┌──

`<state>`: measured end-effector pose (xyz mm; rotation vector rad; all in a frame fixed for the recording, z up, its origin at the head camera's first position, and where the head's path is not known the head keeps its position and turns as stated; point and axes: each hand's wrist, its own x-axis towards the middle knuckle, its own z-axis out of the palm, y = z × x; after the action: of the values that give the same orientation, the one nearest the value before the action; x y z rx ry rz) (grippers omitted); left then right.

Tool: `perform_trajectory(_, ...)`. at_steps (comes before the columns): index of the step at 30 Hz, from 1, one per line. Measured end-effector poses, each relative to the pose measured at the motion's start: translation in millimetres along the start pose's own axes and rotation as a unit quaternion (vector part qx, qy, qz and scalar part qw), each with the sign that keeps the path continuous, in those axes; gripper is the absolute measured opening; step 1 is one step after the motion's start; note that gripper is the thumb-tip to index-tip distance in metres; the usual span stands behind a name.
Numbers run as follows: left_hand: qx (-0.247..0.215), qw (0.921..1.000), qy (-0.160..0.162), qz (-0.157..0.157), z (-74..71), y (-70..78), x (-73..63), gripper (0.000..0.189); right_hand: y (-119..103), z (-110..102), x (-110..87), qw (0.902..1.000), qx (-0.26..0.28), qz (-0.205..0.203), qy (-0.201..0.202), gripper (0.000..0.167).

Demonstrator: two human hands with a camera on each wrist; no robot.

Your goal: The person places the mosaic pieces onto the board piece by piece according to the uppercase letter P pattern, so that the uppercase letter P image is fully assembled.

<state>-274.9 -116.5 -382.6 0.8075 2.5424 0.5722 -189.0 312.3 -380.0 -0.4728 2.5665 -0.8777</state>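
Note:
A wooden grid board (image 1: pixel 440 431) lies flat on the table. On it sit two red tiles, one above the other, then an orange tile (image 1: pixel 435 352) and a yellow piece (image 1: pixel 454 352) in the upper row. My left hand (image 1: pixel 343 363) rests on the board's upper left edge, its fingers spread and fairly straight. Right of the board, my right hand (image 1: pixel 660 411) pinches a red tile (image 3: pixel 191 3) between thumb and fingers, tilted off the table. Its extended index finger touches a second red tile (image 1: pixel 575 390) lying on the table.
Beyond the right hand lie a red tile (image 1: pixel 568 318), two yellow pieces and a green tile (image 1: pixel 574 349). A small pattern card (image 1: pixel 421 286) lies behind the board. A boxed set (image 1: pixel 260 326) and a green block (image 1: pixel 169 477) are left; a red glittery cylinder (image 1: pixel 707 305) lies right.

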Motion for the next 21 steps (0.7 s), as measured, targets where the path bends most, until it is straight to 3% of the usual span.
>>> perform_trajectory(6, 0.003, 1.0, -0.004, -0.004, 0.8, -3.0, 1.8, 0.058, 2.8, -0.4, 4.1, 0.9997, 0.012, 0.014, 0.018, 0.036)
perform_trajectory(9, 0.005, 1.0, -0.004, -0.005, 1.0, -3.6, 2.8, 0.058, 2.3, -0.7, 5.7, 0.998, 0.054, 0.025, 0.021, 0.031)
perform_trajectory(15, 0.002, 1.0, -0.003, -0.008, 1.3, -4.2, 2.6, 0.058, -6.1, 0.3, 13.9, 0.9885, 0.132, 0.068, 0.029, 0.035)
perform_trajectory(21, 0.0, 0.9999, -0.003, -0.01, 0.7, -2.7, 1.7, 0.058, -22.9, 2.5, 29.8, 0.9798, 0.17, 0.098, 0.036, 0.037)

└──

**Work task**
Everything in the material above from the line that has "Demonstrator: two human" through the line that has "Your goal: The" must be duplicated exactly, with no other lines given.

**Written solution**
Demonstrator: two human hands with a camera on each wrist; no robot.

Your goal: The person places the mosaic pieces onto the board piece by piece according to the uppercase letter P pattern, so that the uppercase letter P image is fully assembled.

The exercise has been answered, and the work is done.